Entre l'acte 23 et l'acte 24, il y a eu les annonces d'Emmanuel Macron. Alors qu'un sondage indique que 63% Français n'ont pas été convaincus par la prestation du président, samedi, une partie des gilets jaunes va encore battre le pavé, à Strasbourg, où un appel "international" a été lancé, mais aussi à Toulouse ou Paris, avec une fois encore la crainte de débordements.

LIRE AUSSI >> RIC, vote blanc, ISF... Ces revendications des gilets jaunes que Macron a écartées

Opération escargot sur le périphérique lyonnais, "marche sur les médias" à Paris, marche nocturne à Cambrai, déploiement d'un gilet jaune géant au sommet de la Roche de Solutré (action interdite par la préfecture)... Dans toute la France, des gilets jaunes toujours combatifs invitent à se joindre à des manifestations, pour montrer au président de la République que ses annonces de jeudi ne font pas retomber leur colère.

L'ampleur de la mobilisation mesurera la réaction de la rue

Emmanuel Macron a tenté de leur tendre la main lors de sa conférence de presse à l'Élysée en saluant les "justes revendications à l'origine" de ce mouvement qui, depuis le mois de novembre, a profondément changé la tournure de son quinquennat. Le tout assorti de la promesse de déployer "plus de fonctionnaires sur le terrain", de réduire "significativement" l'impôt sur le revenu ou de supprimer l'ENA.

Samedi, l'ampleur de la mobilisation permettra de mesurer la réaction de la rue. Le 20 avril, les gilets jaunes étaient 27 900 dans toute la France selon le ministère de l'Intérieur, 100 000 selon leur propre décompte.

LIRE AUSSI >> Retraites, impôts, ENA... Ce qu'il faut retenir des annonces d'Emmanuel Macron

"27/04 manif 01/05 manif 04/05 manif 08/05 manif 11/05 manif 18/05 manif 25/05 manif", a listé dans un tweet lapidaire en forme d'avertissement l'une des figures des gilets jaunes, Priscillia Ludosky, peu après la conférence de presse présidentielle. Son collègue Eric Drouet, en revanche, a décidé de "faire une pause".

"Vigilance très importante" à Strasbourg

À Strasbourg, le mouvement a lancé sur les réseaux sociaux un appel dit "international" à manifester à partir de 13h en direction du Parlement européen, à un mois des élections européennes. La page Facebook dédiée rassemblait vendredi 3500 personnes intéressées, les organisateurs espérant attirer aussi des manifestants allemands et belges. La préfecture a interdit toute manifestation dans certains secteurs de l'île formée par le centre-ville historique, le parvis de la gare ainsi que les abords des institutions européennes.
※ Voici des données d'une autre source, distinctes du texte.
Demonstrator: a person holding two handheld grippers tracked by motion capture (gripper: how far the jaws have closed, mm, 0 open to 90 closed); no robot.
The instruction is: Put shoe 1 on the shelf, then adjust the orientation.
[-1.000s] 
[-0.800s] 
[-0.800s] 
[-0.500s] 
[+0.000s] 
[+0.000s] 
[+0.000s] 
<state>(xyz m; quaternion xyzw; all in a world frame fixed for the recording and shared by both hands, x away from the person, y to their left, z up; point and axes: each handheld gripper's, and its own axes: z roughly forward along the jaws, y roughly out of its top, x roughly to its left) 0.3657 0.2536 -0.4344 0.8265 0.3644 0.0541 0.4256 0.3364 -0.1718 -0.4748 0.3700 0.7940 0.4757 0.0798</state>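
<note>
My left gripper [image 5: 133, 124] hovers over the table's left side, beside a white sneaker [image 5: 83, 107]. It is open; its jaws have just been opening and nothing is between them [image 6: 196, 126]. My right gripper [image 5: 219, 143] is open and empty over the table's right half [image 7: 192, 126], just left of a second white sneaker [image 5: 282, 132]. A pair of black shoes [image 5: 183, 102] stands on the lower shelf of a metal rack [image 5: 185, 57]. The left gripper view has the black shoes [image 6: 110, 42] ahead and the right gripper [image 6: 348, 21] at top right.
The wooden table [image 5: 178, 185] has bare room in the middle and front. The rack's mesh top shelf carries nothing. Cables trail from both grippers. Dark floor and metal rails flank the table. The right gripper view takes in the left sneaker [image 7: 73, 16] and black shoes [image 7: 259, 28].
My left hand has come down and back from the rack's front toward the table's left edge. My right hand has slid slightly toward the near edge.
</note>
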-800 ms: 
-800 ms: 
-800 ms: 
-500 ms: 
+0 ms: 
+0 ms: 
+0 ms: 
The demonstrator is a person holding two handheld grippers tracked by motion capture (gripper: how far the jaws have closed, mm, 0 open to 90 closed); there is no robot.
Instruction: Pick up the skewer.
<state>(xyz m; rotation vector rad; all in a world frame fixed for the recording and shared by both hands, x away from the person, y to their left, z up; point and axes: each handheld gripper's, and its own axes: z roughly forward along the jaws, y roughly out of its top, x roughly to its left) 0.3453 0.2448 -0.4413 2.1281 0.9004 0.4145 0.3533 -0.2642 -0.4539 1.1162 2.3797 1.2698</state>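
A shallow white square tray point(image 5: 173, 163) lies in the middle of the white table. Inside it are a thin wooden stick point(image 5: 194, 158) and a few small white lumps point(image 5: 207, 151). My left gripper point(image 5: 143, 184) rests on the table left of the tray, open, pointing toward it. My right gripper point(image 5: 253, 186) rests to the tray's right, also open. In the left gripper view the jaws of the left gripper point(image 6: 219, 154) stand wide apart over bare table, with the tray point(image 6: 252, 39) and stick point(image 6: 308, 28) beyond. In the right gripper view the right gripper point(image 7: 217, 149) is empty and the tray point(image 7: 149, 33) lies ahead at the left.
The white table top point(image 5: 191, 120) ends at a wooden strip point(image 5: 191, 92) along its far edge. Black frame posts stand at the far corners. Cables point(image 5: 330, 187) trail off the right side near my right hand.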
"On est sur un niveau de vigilance très importante", confie une source policière, tout en soulignant que, vendredi à la mi-journée, il n'y avait "pas de mouvement structuré de l'étranger annoncé". Jusqu'à présent, les manifestations des gilets jaunes sont restées d'une ampleur modérée dans la capitale alsacienne. En Lorraine, des covoiturages sont organisés pour rejoindre la manifestation strasbourgeoise.

Zones interdites

À Toulouse, épicentre d'un acte 23 du mouvement émaillé d'échauffourées entre manifestants et forces de l'ordre, il sera à nouveau interdit de manifester sur la place du Capitole de 10h à 21h mais un appel des "gilets jaunes au centre" a néanmoins été lancé pour le début d'après-midi.
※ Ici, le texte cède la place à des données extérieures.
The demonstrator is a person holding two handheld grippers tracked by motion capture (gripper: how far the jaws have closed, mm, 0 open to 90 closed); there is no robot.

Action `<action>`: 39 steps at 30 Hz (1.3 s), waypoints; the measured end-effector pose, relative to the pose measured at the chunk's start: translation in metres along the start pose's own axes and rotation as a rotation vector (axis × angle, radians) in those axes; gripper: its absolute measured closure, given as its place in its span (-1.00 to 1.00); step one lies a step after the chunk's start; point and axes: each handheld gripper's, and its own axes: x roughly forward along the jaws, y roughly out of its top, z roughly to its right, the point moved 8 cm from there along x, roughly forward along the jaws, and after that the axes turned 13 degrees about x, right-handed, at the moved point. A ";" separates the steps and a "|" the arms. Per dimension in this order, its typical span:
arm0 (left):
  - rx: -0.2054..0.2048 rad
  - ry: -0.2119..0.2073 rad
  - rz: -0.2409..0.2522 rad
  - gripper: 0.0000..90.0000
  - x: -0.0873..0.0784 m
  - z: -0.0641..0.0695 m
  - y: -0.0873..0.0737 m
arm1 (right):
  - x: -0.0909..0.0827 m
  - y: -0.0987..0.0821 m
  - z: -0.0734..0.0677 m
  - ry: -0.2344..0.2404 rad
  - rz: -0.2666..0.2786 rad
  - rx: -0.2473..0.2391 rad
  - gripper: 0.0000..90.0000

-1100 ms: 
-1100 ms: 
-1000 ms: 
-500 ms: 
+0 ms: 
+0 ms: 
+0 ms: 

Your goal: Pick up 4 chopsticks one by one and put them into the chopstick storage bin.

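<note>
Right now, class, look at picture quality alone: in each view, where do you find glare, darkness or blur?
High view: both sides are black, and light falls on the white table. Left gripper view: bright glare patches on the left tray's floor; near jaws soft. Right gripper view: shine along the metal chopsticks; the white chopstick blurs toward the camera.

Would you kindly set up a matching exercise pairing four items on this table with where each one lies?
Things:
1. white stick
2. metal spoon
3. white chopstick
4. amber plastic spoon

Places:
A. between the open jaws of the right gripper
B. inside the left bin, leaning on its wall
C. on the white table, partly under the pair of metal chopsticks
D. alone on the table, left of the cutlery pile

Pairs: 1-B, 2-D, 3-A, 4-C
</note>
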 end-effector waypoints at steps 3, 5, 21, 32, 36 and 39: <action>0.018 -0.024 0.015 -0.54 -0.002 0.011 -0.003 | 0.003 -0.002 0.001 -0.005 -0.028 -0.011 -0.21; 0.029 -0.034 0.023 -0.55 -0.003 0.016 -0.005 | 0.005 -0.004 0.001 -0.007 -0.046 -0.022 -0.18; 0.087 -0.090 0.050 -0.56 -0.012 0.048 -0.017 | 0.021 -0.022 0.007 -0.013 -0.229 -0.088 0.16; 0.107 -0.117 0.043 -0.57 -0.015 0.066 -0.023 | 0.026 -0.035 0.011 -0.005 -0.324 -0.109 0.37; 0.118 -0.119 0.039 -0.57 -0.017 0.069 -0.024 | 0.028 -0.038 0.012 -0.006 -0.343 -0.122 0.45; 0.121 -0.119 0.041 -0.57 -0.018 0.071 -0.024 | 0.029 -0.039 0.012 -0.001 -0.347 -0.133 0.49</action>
À Lille, Rennes ou encore Rouen, les manifestations seront également interdites dans le centre-ville. À Paris, le périmètre prohibé comprendra les Champs-Elysées, l'Elysée, les abords de l'Assemblée nationale et de Notre-Dame.
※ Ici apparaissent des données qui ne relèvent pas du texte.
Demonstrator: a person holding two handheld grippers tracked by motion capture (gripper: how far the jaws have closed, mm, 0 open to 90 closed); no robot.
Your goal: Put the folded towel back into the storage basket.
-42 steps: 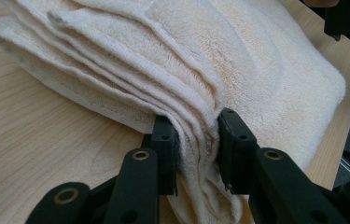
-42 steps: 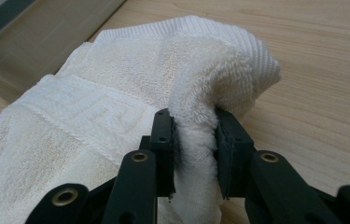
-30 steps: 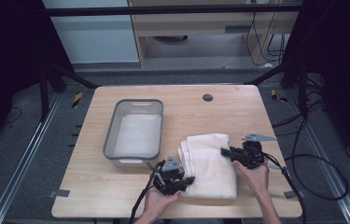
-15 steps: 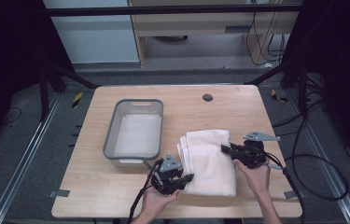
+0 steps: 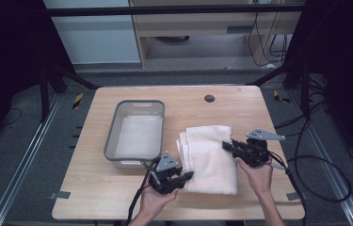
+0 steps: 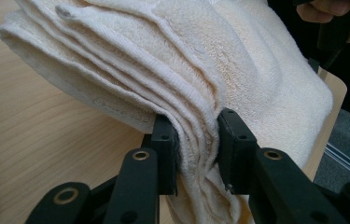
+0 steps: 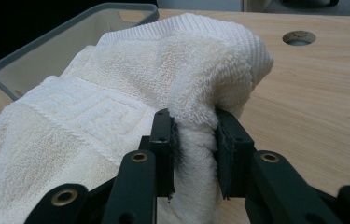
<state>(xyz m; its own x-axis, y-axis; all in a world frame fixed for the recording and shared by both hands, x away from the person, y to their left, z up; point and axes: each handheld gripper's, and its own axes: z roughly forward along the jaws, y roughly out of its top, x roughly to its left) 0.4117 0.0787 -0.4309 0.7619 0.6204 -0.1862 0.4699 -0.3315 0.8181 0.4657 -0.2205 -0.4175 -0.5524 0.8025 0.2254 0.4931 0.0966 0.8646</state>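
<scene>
A: The folded towel (image 5: pixel 210 157) sits just right of the table's (image 5: pixel 94 197) middle, cream terry folded into several layers, with stacked hems along its 9 o'clock edge and a woven key-pattern band across one face.

B: And the grip?

A: Both sides are taken. The left gripper (image 5: pixel 182 178) bites the layered edge at about 7 o'clock of the towel; its own view shows the black jaws pressed into the bundle of hems (image 6: pixel 196 149). The right gripper (image 5: pixel 228 146) has the thick fold at 3 o'clock, jaws squeezed on the bulge of pile (image 7: pixel 193 135).

B: So which step is this?

A: I'd judge it's the lift: the cloth humps up over each set of jaws, while the middle looks to be resting on the wood.

B: Where would it go?

A: Probably the grey bin (image 5: pixel 113 136), at 10 o'clock of the towel and close beside it. The next move calls for raising both ends evenly so the layers don't slide apart, clearing the bin's rim, then lowering it in flat.

B: Anything else near?

A: A round cable hole (image 5: pixel 209 98) at 12 o'clock, well apart.
</scene>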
Manif à Paris sous le mot d'ordre de "Riposte générale"

Alors que certains groupes de gilets jaunes se concentrent sur l'organisation de la journée du 1er mai, des convergences entre syndicalistes et gilets jaunes sont déjà prévues ce samedi. À Paris, une manifestation partira du quartier de Montparnasse sous le mot d'ordre de "Riposte générale", à l'appel notamment de la CGT. Elle devrait opérer une jonction avec les gilets jaunes.

Alors que l'épisode 23 du mouvement avait été marqué par les "suicidez-vous" lancés aux policiers par certains manifestants, le ministre de l'Intérieur Christophe Castaner a dénoncé "un rituel de la violence".

"Il s'agit de mettre en cause le président de la République, de façon systématique, ils n'ont pour seul désir que de faire tomber nos institutions", s'est-il indigné à la veille de cette 24e journée de mobilisation.